**EXERCISE AIM**
In the entries below, begin at the line with "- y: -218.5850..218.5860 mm" and stop after the line with "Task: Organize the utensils"; output those lines exactly and omit the pictures.

+ + + + +

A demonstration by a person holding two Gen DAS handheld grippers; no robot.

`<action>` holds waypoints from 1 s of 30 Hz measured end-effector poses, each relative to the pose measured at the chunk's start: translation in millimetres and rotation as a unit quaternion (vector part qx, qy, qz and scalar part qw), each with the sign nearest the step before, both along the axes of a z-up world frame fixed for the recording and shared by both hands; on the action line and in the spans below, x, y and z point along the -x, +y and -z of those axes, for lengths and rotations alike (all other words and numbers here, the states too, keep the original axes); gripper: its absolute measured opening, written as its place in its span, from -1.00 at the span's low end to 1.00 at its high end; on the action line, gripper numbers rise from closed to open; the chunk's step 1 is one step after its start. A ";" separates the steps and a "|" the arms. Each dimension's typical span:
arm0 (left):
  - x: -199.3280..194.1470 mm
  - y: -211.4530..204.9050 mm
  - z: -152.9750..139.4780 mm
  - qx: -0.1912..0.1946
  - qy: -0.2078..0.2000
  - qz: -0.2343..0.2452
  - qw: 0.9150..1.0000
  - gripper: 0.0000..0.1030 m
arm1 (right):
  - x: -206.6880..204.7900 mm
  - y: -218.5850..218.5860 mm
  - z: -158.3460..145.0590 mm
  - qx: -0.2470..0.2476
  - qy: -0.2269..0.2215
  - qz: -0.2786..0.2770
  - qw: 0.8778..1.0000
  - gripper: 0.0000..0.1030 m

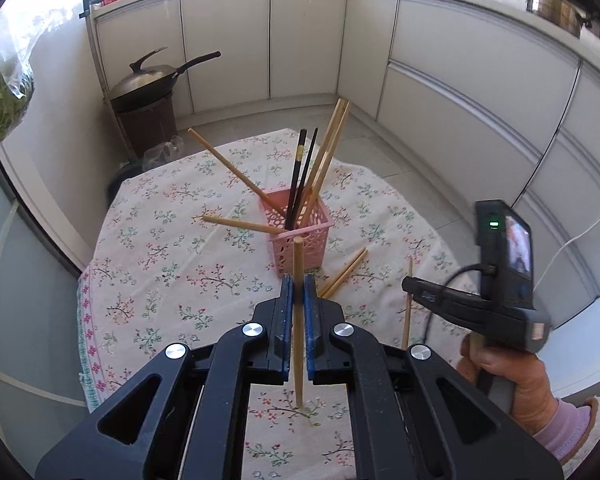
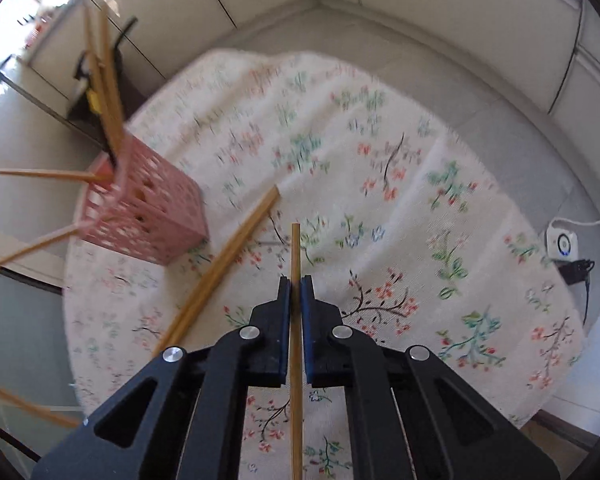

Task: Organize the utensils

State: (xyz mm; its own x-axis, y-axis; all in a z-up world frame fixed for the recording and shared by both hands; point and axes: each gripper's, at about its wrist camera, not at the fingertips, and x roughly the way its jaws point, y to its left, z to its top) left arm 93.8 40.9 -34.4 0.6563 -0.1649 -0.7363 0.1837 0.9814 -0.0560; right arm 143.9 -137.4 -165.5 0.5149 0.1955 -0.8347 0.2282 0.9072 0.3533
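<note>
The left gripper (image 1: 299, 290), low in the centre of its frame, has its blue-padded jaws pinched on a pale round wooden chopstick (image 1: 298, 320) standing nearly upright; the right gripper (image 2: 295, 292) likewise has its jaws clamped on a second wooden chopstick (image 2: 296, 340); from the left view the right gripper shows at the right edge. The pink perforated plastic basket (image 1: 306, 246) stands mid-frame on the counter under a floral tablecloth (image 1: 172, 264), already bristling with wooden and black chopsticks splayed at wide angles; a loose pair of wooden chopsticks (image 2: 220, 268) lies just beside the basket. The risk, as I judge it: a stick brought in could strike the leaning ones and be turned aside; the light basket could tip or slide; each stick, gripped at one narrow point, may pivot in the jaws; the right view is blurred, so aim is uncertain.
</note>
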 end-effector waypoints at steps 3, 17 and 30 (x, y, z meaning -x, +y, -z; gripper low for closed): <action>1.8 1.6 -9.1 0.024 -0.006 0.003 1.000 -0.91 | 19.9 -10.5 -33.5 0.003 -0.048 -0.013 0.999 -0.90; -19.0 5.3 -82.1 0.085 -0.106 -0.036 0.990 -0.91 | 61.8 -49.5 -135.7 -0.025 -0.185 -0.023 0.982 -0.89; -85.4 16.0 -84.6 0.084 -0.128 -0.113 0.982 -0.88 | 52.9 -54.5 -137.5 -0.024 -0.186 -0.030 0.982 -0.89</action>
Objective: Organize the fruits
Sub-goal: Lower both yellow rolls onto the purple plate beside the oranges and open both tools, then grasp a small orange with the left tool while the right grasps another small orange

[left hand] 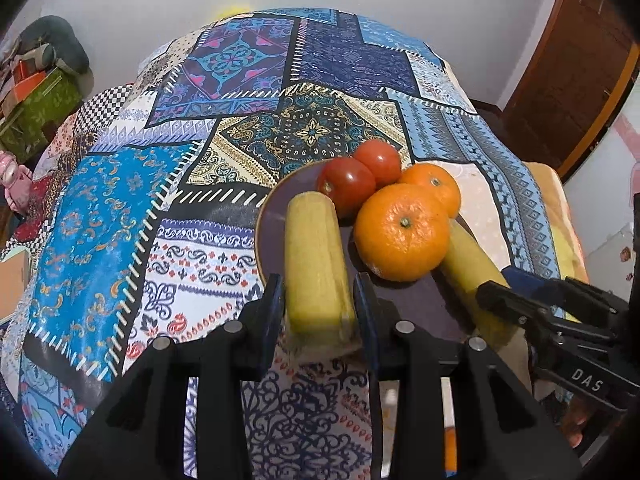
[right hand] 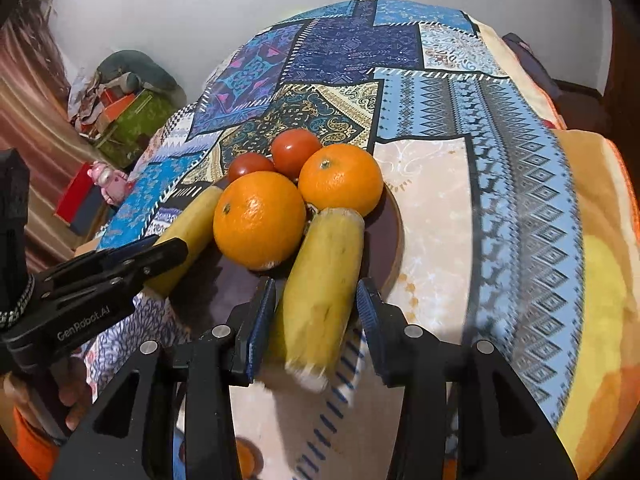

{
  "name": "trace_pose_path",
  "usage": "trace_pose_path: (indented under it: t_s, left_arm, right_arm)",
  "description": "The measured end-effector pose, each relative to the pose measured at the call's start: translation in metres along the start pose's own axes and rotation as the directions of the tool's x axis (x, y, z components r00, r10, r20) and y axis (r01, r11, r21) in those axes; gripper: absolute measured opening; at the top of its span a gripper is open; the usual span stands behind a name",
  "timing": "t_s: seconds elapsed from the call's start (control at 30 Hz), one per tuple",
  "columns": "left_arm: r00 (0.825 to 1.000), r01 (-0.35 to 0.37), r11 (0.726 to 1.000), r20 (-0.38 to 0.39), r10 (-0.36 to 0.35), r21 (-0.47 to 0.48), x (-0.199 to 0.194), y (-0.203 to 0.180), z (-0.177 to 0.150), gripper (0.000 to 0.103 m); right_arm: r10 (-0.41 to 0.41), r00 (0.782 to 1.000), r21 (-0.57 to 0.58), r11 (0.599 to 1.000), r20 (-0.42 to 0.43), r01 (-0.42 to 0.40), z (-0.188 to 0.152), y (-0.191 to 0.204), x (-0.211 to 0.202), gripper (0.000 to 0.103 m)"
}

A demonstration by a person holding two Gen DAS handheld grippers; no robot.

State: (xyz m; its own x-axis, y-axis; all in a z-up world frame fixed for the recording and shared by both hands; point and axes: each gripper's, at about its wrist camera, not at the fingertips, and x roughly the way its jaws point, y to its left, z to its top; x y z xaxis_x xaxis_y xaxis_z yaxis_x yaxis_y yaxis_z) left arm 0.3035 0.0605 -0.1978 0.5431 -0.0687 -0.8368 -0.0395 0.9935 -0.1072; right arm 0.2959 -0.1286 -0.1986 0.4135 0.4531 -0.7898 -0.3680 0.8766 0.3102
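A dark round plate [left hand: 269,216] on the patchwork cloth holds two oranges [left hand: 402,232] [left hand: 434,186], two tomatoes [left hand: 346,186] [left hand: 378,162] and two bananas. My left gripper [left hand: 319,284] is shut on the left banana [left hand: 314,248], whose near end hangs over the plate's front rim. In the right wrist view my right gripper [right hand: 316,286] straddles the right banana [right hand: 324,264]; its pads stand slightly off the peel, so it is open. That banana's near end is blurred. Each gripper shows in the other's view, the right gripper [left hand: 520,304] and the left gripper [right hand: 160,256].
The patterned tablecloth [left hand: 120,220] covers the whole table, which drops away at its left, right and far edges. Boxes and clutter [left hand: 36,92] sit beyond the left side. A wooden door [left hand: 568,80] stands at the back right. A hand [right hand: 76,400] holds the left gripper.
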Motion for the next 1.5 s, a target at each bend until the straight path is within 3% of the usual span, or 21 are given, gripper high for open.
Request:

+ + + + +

**RESULT OF THE TASK**
  - y: -218.5850..218.5860 mm
  - z: -158.3460..145.0590 mm
  - qx: -0.2470..0.2476
  - qy: -0.2269..0.2215
  - qz: -0.2786..0.2770
  - qw: 0.8778..1.0000
  - gripper: 0.0000..0.1030 m


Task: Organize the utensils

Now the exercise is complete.